With mergers and acquisitions at their peak, we thought it might be helpful to dive into the decision making process behind a successful (and not so successful) M&A. Companies like Boeing are always looking for acquisition opportunities, but how do they decide what kind of company is best to approach with a deal? And what should they be doing internally to prepare for the merger?
Most companies are a little smaller than Boeing, but the concepts are still the same – M&A are on the rise. The problem is that so many of these mergers and acquisitions end in failure. This is because there are so man moving parts in an acquisition. There are two companies with different values, people, technology, customers, and markets that must come together flawlessly. It is up to the boards and CEOs to make this work. This can be tricky due to self-interest or a lack of understanding of the other company. Often times these M&A deals end in loss of trust from shareholders and loss of jobs for employees.
When considering a M&A deal, a board should research the proposed company in depth.
What are the company’s values? Do they match ours? Is the culture similar? Do they practice what they preach? In some cases it is really hard to stand up for your company when everyone around you is telling you to “take the deal” or “make the deal” – this is what happened to Allergan is their recent hostile takeover attempt by Valeant and their subsequent successful merger with Actavis. The board was able to recognize that Valeant’s M&A history left a trail of gutted companies in their wake. When Valeant came at them with full force and put pressure on the board personally and professionally, they stuck together. They leaned on one another and retained communication internally about their stress, fear, and anxiety. This gave them the strength to say no to Valeant and find another company (Actavis) that fit their values to merge with. This merger ended up saving shareholders about $25 billion.
For every successful merger, there are always failures.
Most recently, we saw the departure of Canadian grocery giant Sobey’s CEO after a disappointing quarter following a merger with Safeway. The parent company, Empire released Marc Poulin from his duties as CEO of Sobeys. Poulin was unable to create synergy between Safeway and Sobeys in addition to a rough year for oil prices. These two challenges created a perfect storm for loss. Empire reported a $2.13 billion loss for the 2016 fiscal year after paying $5.8 billion for the Safeway assets.

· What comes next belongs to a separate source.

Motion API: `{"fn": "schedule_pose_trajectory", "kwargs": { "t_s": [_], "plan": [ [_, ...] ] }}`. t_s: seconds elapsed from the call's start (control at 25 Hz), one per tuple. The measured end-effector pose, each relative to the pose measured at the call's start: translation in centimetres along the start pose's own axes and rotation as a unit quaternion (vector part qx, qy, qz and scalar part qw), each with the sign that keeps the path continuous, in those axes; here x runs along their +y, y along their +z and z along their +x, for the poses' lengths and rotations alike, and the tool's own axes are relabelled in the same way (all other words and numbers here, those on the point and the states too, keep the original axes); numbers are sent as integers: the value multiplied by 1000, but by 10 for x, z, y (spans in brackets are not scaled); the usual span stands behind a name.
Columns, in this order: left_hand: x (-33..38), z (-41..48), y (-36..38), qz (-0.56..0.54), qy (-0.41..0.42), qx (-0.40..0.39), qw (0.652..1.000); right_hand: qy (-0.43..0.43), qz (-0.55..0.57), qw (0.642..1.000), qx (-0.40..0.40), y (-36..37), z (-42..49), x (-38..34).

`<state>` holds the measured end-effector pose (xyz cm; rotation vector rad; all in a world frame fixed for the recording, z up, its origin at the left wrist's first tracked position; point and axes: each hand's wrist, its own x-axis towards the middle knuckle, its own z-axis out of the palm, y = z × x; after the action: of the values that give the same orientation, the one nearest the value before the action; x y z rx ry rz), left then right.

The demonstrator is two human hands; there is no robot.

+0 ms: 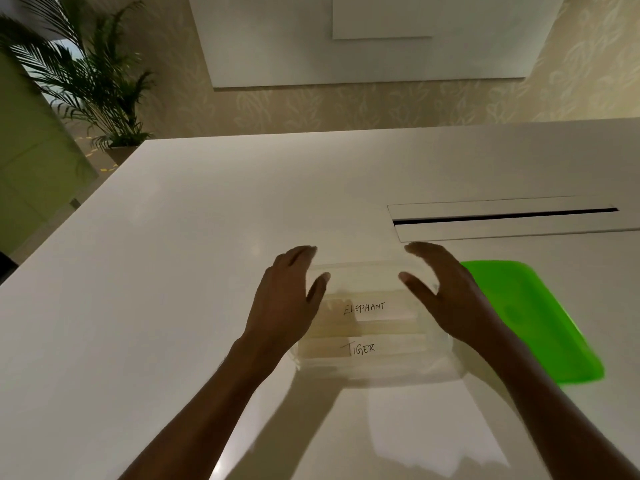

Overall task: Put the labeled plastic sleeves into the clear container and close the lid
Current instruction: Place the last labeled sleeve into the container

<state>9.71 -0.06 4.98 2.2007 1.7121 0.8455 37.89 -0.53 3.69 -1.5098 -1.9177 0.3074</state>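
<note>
head view: left hand (284, 299) and right hand (446, 292), fingers spread, flank the clear container (377, 370).

Container (375, 370) on bench (173, 271), toward near edge, right of middle. Two labeled sleeves inside: ELEPHANT sleeve (367, 308) behind TIGER sleeve (363, 348). Lid (530, 317) on bench just right of container. Left hand (284, 299) at container's left side, right hand (450, 292) at its right. Slot (505, 216) behind lid, toward right edge.
</note>
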Motion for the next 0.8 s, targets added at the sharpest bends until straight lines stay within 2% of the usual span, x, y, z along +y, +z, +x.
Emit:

The board was clearly unhappy with Poulin’s performance and replaced him with an interim CEO and president. While the oil prices were unpredictable, the lack of synergy could have been avoided. Sometimes acquisitions seem so perfect when you don’t consider the human aspect to them. In merging, you must combine two companies that might be in similar industries, but usually have completely different ways of running the actual business. Bringing together two sets of people is difficult, but not impossible. Board members must be acutely aware of the goals of their company and how they relate to others. This is what brought Allergan success and Empire failure.
As you approach M&A deals, take your time. Bring on experts and legal counsel. Speak in depth about how you plan on bringing two culture together. It may seem excessive and expensive, but ultimately, a failed merger or acquisition will cost your company much more.
To learn more about how to approach M&A successfully, please email [email protected].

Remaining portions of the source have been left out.